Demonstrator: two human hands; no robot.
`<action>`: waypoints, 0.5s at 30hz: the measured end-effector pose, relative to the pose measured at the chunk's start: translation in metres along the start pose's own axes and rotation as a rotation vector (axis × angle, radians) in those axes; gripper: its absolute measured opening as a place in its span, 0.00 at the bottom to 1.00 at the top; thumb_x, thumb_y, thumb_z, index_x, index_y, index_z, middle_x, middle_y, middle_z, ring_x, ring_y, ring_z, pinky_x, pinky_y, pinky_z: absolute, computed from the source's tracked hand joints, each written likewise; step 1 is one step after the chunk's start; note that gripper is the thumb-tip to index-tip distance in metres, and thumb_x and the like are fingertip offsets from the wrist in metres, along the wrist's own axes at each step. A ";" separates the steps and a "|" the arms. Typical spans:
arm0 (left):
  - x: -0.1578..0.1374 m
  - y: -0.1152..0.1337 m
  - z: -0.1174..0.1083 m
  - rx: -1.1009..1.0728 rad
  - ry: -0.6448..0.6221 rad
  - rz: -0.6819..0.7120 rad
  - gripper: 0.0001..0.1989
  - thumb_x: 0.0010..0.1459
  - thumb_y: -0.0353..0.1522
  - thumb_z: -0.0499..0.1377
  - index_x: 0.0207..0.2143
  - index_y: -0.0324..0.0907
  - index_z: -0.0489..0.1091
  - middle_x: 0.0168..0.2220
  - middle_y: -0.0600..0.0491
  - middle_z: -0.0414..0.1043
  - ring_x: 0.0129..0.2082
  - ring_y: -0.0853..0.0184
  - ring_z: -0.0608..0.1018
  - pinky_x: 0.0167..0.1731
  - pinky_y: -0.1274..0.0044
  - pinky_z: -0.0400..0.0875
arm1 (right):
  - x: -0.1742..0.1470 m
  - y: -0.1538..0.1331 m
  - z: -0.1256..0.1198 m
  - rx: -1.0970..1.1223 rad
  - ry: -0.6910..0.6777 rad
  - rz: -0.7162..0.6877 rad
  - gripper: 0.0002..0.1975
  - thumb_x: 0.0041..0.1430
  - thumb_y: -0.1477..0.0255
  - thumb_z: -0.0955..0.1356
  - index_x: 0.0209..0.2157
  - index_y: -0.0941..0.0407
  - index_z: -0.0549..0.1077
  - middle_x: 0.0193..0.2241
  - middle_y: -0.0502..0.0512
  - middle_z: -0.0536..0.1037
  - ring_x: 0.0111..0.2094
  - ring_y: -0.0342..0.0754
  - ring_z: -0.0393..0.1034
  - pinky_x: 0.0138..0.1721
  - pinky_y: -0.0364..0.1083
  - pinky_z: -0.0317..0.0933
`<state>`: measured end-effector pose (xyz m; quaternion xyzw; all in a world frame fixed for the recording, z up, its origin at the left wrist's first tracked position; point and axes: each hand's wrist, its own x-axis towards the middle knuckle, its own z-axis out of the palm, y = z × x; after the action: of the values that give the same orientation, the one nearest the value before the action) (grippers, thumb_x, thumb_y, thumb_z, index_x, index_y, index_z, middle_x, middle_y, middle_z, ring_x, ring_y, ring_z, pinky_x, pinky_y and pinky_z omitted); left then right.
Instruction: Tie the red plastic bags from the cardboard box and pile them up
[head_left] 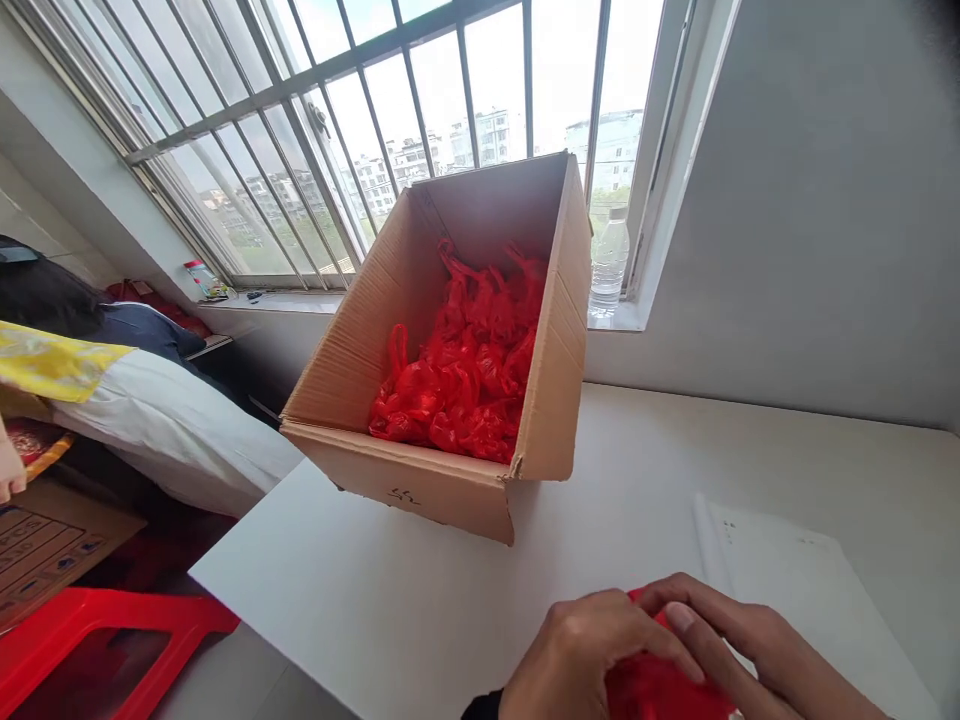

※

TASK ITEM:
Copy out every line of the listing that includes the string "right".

RESPONSE TO THE EXERCISE:
arm1 (right):
`<state>`: measured end-effector pose (xyz m; quaternion xyzw; all in a world frame fixed for the recording, z up, its origin at the left wrist's first tracked position; point and axes: each hand's wrist, its own x-axis towards the middle knuckle, its own z-axis out of the palm, y = z × x; after the action: of the values that give the same orientation, the one nearest the value before the action) (grippers, thumb_x, thumb_y, thumb_z, index_x, index_y, index_z, middle_x, middle_y, middle_z, ring_x, ring_y, ring_z, pinky_x, pinky_y and pinky_z omitted); left then right.

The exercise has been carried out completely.